> [Exercise]
Could you copy out every line of the data where the word "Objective" occurs?

*** Opening of Data supplied ***

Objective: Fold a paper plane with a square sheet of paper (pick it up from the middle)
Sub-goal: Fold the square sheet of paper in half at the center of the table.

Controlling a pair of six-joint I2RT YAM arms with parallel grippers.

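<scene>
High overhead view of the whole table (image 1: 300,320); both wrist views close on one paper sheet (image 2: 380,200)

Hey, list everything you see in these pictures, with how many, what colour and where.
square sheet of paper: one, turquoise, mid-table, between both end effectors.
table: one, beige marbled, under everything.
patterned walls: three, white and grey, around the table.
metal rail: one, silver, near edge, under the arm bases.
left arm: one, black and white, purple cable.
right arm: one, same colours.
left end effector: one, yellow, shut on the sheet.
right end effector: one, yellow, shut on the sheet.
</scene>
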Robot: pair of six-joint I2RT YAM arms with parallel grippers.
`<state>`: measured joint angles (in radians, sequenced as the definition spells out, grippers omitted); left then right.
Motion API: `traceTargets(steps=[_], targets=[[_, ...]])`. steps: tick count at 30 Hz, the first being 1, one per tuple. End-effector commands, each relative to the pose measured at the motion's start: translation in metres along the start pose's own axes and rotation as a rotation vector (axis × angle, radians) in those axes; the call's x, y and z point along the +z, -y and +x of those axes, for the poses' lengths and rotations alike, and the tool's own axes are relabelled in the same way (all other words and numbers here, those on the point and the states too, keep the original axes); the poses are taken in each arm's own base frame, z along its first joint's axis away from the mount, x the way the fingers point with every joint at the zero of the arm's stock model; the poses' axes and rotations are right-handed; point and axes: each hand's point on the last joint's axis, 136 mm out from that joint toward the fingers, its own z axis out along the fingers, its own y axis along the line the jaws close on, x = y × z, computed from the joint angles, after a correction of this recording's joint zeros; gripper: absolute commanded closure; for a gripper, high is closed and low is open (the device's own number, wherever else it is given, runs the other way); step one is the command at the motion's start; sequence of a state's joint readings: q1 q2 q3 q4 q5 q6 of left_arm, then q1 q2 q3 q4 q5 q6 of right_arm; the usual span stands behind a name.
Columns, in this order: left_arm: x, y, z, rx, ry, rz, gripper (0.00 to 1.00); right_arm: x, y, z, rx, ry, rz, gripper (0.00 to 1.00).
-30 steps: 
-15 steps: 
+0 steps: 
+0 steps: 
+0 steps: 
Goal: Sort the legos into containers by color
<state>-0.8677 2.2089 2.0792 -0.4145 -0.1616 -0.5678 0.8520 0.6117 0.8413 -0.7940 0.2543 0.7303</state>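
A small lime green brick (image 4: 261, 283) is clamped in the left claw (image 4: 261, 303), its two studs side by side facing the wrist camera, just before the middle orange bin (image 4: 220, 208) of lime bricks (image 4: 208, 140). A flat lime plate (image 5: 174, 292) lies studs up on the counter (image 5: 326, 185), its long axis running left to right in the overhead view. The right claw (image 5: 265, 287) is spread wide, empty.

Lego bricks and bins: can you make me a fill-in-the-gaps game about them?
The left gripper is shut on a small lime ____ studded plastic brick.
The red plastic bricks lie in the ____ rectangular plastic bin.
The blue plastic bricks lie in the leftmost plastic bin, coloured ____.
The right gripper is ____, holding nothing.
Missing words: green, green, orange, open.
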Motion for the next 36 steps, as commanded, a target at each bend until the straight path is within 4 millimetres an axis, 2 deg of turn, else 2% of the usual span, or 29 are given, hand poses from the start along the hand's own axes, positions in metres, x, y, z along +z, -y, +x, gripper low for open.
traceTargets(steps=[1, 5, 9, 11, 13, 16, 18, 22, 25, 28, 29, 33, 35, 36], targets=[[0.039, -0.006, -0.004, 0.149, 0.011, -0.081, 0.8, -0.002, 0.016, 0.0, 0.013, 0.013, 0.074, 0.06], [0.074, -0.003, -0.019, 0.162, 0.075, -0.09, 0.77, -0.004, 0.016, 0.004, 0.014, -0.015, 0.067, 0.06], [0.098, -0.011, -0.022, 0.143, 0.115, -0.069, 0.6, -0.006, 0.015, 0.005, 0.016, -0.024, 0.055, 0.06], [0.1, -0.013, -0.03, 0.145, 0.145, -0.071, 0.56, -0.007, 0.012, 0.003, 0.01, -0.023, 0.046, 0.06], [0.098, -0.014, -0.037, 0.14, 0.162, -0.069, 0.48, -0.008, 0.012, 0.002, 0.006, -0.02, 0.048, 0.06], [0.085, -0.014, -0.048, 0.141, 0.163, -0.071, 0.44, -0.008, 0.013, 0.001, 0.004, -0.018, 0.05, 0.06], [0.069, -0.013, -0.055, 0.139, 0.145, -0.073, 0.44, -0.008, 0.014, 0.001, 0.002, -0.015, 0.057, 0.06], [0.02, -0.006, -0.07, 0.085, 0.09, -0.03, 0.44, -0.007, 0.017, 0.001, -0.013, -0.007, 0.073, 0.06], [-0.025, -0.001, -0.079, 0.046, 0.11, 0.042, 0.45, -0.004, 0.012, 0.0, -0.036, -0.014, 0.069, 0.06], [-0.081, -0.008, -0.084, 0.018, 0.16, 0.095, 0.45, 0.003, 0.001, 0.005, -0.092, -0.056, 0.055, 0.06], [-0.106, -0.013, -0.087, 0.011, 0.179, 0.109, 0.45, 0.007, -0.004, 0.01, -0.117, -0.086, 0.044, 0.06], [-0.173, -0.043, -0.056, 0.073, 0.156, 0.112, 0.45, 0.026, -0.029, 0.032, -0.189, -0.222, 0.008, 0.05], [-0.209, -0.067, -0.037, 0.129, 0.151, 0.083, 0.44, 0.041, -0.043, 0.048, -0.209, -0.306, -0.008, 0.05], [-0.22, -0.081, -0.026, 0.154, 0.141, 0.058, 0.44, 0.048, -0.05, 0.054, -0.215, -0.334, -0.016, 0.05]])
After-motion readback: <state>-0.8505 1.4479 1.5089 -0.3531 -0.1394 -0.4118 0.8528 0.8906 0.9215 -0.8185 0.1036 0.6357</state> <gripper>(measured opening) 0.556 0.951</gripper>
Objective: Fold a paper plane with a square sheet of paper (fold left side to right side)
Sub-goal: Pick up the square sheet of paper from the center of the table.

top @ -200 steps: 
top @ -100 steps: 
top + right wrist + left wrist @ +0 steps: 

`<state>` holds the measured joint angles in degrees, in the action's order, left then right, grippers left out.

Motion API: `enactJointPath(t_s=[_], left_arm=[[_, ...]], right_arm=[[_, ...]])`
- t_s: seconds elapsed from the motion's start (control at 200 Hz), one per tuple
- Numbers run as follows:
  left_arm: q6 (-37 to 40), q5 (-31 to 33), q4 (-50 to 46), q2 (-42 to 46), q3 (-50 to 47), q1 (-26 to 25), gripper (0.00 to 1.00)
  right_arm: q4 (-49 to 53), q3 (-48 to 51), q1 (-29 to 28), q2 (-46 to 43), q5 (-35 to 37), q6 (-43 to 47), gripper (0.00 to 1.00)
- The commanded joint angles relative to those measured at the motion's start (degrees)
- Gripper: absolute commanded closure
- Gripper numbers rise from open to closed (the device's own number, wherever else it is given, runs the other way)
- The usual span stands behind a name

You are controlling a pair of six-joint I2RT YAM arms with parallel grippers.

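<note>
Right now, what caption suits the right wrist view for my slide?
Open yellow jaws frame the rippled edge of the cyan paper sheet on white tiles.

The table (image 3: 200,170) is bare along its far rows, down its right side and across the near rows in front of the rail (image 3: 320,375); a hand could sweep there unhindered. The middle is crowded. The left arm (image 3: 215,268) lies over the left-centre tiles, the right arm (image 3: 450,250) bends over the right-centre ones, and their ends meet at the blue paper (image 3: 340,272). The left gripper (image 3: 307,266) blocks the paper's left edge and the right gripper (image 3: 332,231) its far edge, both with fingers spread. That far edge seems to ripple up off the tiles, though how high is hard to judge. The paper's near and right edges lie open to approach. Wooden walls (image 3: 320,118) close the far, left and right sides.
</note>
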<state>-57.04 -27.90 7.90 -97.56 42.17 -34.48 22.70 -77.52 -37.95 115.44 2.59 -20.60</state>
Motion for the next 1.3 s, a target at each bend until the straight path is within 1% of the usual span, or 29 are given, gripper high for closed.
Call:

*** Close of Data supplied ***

> [Exercise solution]
Objective: Fold a paper plane with a square sheet of paper (pick it up from the middle)
Objective: Fold a paper plane with a square sheet of paper (fold left side to right side)

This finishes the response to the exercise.